Structural Changes in Myosin Binding Protein C in Different Biochemical Conditions

Myosin binding protein C (MyBP-C) is an accessory protein of the thick filaments of vertebrate striated muscle. Its function in skeletal muscle is not yet understood, but it is known to modulate contractility in the heart. Defects in MyBP-C lead to both skeletal and cardiac muscle disease. MyBP-C is an elongated molecule consisting primarily of a linear array of 10 (skeletal) or 11 (cardiac) immunoglobulin- and fibronectin-like 10 kDa domains. In addition to binding to the thick filament via its C-terminus, MyBP-C can also interact with myosin subfragment-2 and with actin via its N-terminus.

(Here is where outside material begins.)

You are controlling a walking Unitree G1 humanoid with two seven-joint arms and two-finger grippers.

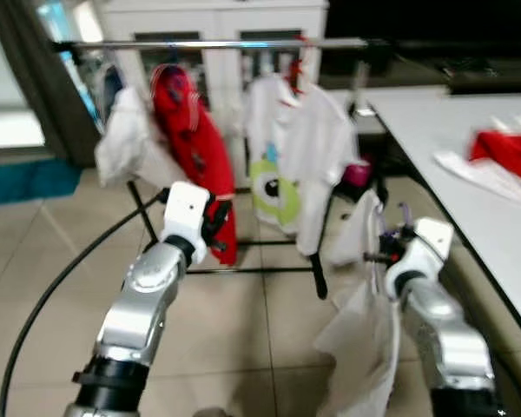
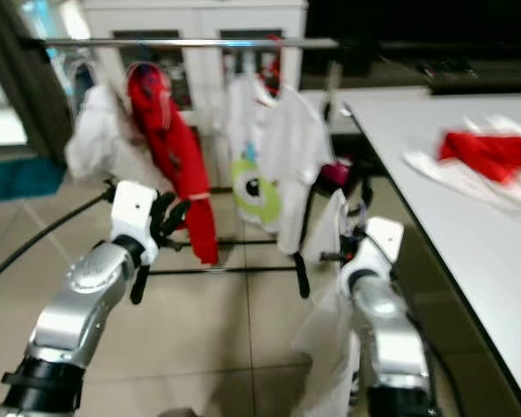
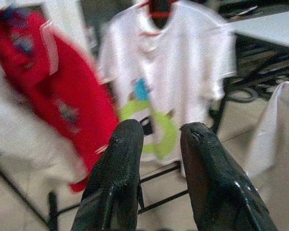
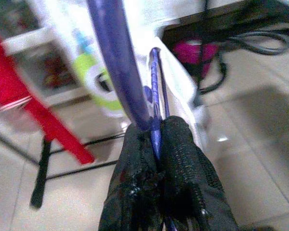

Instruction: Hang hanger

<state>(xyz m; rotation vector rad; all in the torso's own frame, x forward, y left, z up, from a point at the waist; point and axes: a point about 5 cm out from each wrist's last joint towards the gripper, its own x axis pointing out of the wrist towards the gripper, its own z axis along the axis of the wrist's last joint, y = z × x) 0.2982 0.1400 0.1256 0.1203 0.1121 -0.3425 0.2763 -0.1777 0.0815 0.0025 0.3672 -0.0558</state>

MyBP-C is observed in EM images of sarcomeres as a set of up to nine transverse stripes, 43 nm apart, in each half of the A-band. Electron tomography of skeletal muscle in the relaxed state suggests that these stripes are due to extension of MyBP-C from the surface of the thick filament to the thin filaments, to which it binds. To investigate whether MyBP-C might change structurally in different physiological states, we have carried out experiments on isolated myofibrils and A-segments (A-bands free of thin filaments) to determine the appearance of the stripes under different biochemical conditions. Preliminary results suggest that in myofibrils (where thin filaments overlap thick filaments), stripes are present in both relaxed and rigor states, although they are less prominent in rigor. In A-segments (lacking thin filaments), stripes are common in the relaxed and activated (ATP/high Ca2+) states, but weak or absent in rigor. The results are consistent with a model in which the N-terminus of MyBP-C binds to actin filaments when they are available, and to myosin subfragment-2 when they are not.